US 12,405,660 B2
Gaze estimation using one or more neural networks
Michael Stengel, Cupertino, CA (US); Morgan McGuire, Waterloo (CA); Alexander Majercik, San Francisco, CA (US); and David Luebke, Charlottesville, VA (US)
Assigned to NVIDIA Corporation, Santa Clara, CA (US)
Filed by Nvidia Corporation, Santa Clara, CA (US)
Filed on May 11, 2020, as Appl. No. 16/872,069.
Prior Publication US 2021/0350550 A1, Nov. 11, 2021
Int. Cl. G06K 9/00 (2022.01); G06F 3/01 (2006.01); G06N 3/08 (2023.01); G06T 7/246 (2017.01); G06T 7/70 (2017.01); G06V 10/82 (2022.01); G06V 20/20 (2022.01); G06V 40/19 (2022.01)

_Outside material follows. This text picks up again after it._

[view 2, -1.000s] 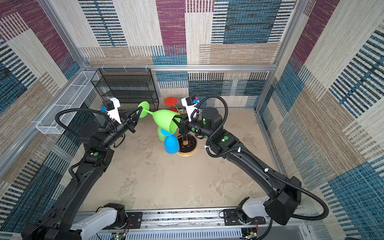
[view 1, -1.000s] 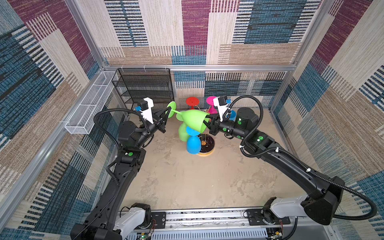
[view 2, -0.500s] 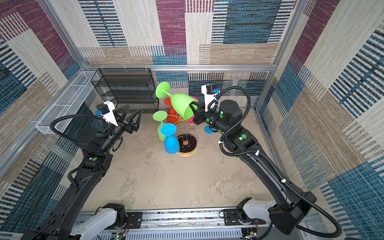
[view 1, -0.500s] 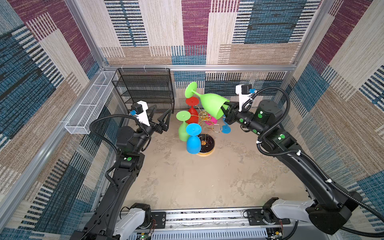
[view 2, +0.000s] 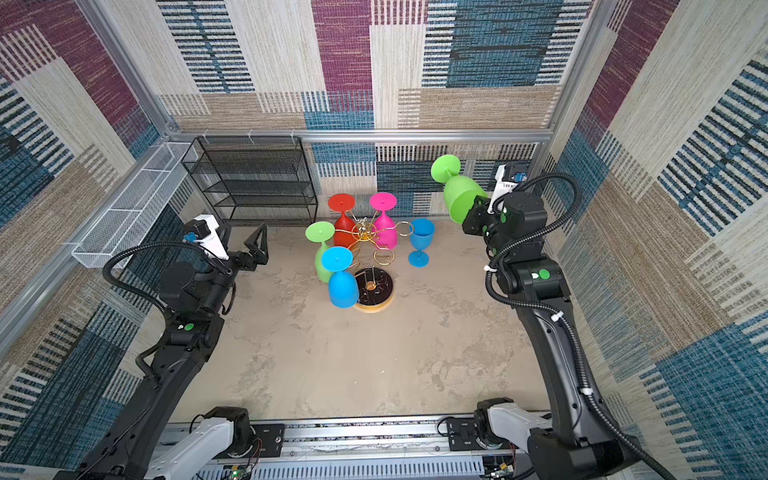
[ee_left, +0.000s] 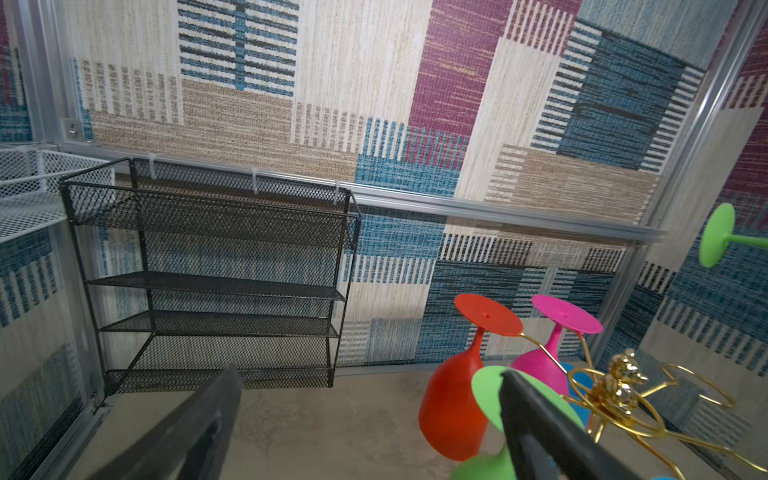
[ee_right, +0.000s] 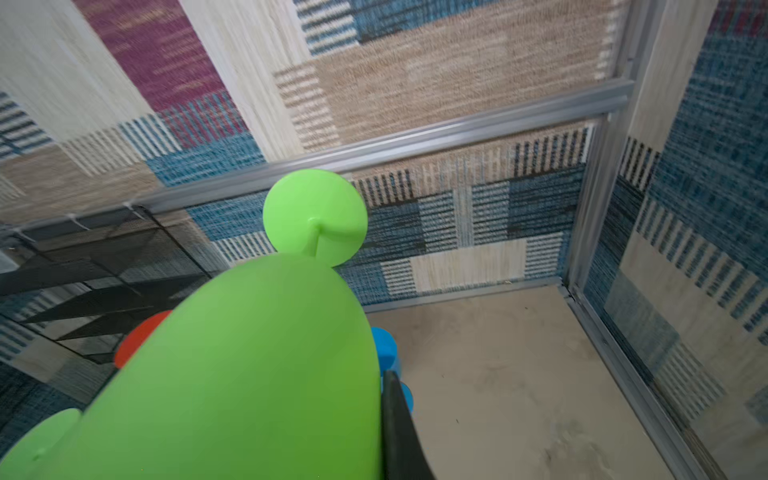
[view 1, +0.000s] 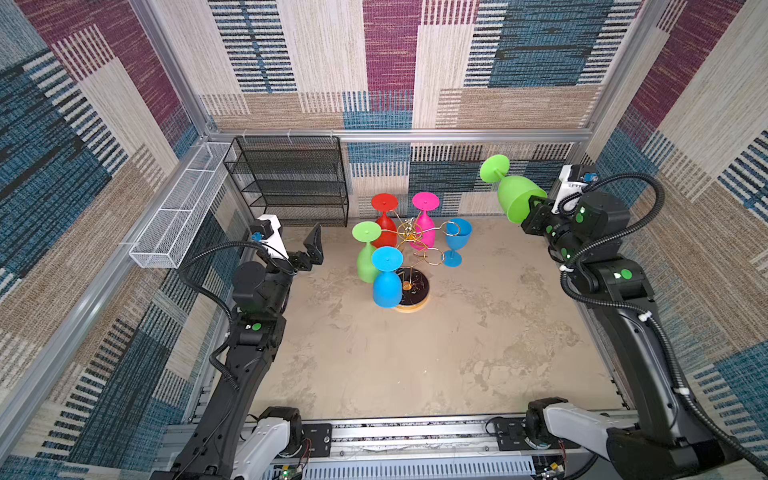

CPC G06F 3/013 (2013.01) [G06N 3/08 (2013.01); G06T 7/246 (2017.01); G06T 7/70 (2017.01); G06V 10/82 (2022.01); G06V 20/20 (2022.01); G06V 40/19 (2022.01); G06T 2207/10016 (2013.01); G06T 2207/20081 (2013.01); G06T 2207/20084 (2013.01); G06T 2207/30201 (2013.01)] 31 Claims
OG exemplary drawing
 
1. One or more processors, comprising:
circuitry to use an amount by which a first image has changed from a second image to select whether to use one or more first portions of one or more neural networks to generate a coarse estimate of a location of one or more pupils within the first image, wherein one or more second portions of the one or neural networks are used to generate a fine estimate of the location of the one or more pupils within the first image using a prior estimate from the second image when the amount is below a threshold amount.